Menurut Gilstrap dan Martin, bermain peran adalah memerankan karakter/tingkah laku dalam pengulangan kejadian yang diulang kembali, kejadian masa depan kejadian yang masa kini yang penting, atau situasi imajinatif. Permainan metode bermain peran/drama menimbulkan kesenangan bagi anak dan menghilangkan rasa bosan bosan yang dialaminya apabila tidak ada teman bermain. Oleh karena hal tersebut guru mencoba mempraktekkan permainan metode bermain peran ini dengan harapan anak usia dini dapat mengeksplorasi, mengekspresikan dan mengendalikan emosinya. 

Pembahasan

Pada siklus pertama, anak diberikan beberapa kegiatan area untuk mengeksplorasi emosi dan mengungkapkan ekspresinya. Kegiatan yang diadakan terdiri dari area science, area art n craft, area motorik halus dan area kognitif. Pada area science, anak diajak untuk mencampurkan warna dan meminta anak untuk mengingatkan arti dari setiap warna, merah untuk marah, biru untuk sedih, kuning untuk senang. Pada area art n craft anak dapat bermain playdough bebas untuk mengungkapkan emosinya dan membuat wajah dari hasil gambar ekspresinya pada piring kertas. Pada area kognitif, anak diajak untuk mencari gambar yang sama sesuai dengan kartu emosi yang dibuka, anak juga dapat berlomba membentuk ekspresi emosi menggunakan balok emosi serta bunyi bel untuk menunjukkan berapa kartu yang telah diselesaikannya. Pada area motorik halus, anak dapat menjepit kartu emosi sesuai dengan jumlah angka pada kartu yang telah diambilnya. Setiap anak dapat mengerjakan area yang ada namun beberapa anak mulai bermain area hanya dengan teman tertentu dan tidak mau bermain dengan anak lainnya. Terdapat anak yang belum percaya diri dengan hasil yang dibuatnya dan ingin membuat hasil karya bersama temannya yg lain.

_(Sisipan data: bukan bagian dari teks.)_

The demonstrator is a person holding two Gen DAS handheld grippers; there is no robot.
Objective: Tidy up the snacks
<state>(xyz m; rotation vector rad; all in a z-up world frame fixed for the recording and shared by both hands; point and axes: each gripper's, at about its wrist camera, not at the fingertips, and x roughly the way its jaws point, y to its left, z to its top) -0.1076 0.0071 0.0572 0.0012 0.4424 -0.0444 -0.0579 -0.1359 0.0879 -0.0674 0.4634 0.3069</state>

Pada siklus kedua, permulaan kegiatan bermain peran anak diberikan alur cerita dan situasi yang telah dipersiapkan yaitu situasi di dalam pesawat dan kondisi lalu lintas di jalan raya. Awalnya guru banyak memberikan instruksi, 4 anak yang mendapatkan giliran pertama bermain masing-masing dan 1 anak fokus untuk menjadi pilot, kedua anak lain menjadi penumpang dan 1 anak menjadi pramugari. Anak terlihat antusias saat melihat kostum pilot dan pramugari namun peranan penumpang masih sulit dipahami anak dan pada giliran pertama anak terlihat belum percaya diri sehingga sering diberikan instruksi. Pada giliran kedua dan ketiga, anak-anak sudah dapat mengeksplorasi perannya masing-masing dan saling berinteraksi dengan teman sebayanya. Pada area bermain peran kedua, anak diajak untuk bermain peran di area lalu lintas. Guru menjelaskan cara bermain. Guru mempersiapkan media mobil-mobilan mainan, kotak lampu lalu lintas dari kardus, baju profesi polisi, rambu-rambu lalu lintas, trotoar yang ditempelkan pada lantai. Satu orang anak memerankan sebagai polisi dan anak lain memerankan sebagai pengendara. Pada giliran pertama, anak belum berani untuk memerankan peranan polisi kemudian setelah diinstruksikan ulang anak mulai mengarahkan kegiatan lalu lintas. Pada giliran permainan kedua anak dapat menginstruksikan dan mengarahkan anak lain untuk memasuki area lalu lintas. 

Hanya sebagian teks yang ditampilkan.